Dataset Specifications

  • Total participants: 15 non-native English speakers
  • Total audio duration: 74 minutes
  • Recordings per participant: 60 audio samples each
  • Sentence alignment: Available for 8 out of 15 participant
  • Recording equipment: Audio-Technica ATM75 microphone
  • Stimuli: All sentences are from the Artie Bias Corpus (https://github.com/artie-inc/artie-bias-corpus)
  • Recording environment: Recording booth

The dataset contains individual recordings of non-native English speakers organized by participant ID. For 8 participants, sentence-level alignments are provided. All recordings were captured in a controlled acoustic environment using Audio-Technica ATM75 microphone to ensure high audio quality. 

The recordings consist of spoken English utterances from each participant.

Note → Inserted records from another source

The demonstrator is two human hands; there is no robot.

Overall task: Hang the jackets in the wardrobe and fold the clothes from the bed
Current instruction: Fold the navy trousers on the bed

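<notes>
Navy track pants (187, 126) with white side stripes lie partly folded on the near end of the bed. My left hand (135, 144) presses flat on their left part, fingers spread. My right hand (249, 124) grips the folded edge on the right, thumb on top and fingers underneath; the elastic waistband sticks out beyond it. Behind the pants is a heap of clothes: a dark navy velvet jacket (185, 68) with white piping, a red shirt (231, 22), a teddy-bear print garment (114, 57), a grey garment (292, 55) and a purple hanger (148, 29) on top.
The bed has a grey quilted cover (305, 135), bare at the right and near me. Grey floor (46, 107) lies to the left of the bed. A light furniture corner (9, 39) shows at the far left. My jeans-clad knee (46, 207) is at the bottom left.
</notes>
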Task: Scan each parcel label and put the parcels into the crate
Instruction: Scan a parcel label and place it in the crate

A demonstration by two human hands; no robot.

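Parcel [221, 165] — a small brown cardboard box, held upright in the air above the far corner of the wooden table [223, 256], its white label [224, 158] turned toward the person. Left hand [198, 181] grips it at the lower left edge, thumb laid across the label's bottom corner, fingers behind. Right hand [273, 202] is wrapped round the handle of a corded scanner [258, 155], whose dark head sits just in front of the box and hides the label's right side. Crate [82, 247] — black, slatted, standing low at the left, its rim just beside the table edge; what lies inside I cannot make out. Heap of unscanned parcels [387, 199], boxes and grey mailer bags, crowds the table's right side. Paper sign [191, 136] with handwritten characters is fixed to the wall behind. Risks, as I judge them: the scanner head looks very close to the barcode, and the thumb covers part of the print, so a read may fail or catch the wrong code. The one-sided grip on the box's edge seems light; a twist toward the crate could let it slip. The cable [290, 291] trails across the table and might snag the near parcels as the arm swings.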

Detailed linguistic profiles for each participant are available in the metadata.xlsx file, which is indexed by participant ID and contains information on native language, proficiency level, language learning history, and other relevant linguistic background data.

The audio files are organized by participant ID, matching the identifiers used in the metadata file for easy cross-referencing between the audio recordings and participant linguistic profiles.

Authors and Contributors

This dataset was created by the student participants themselves as part of their coursework.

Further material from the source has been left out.